==== Source data

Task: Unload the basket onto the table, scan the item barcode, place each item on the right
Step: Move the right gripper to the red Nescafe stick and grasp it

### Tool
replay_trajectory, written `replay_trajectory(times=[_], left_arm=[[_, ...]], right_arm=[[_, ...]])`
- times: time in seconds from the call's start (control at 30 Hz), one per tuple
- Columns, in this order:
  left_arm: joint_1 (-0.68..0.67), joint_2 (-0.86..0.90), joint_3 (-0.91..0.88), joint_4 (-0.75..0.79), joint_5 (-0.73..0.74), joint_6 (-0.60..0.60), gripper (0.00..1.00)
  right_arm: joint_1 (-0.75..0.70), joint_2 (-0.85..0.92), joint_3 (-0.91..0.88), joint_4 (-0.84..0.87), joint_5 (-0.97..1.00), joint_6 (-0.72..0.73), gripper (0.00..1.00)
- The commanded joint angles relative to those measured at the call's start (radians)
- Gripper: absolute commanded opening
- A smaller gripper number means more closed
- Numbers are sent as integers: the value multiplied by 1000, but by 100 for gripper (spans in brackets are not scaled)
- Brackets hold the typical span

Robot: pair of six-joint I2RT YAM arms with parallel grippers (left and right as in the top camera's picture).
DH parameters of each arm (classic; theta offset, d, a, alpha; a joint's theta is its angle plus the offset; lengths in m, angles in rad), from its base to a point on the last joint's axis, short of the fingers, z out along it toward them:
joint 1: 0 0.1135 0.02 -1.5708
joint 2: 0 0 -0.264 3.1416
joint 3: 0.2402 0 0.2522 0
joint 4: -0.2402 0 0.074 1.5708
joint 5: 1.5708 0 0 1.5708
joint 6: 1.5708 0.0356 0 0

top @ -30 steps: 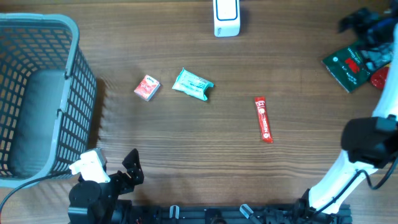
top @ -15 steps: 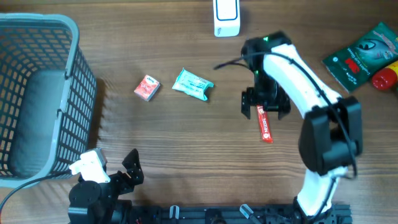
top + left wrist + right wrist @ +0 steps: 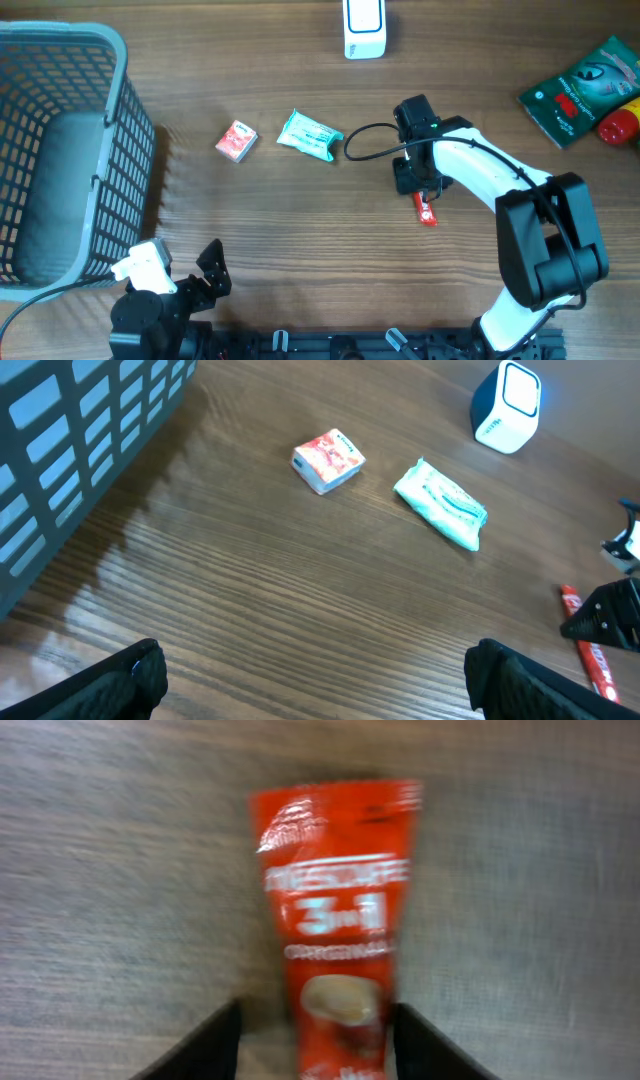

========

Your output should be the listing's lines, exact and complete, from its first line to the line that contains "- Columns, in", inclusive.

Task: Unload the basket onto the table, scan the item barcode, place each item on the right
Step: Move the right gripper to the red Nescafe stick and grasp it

### Tool
replay_trajectory, written `replay_trajectory(times=[_], left_arm=[[_, ...]], right_arm=[[_, ...]])`
- times: time in seconds from the call's start (control at 30 Hz), one per tuple
- Columns, in this order:

Output for the exercise is now complete.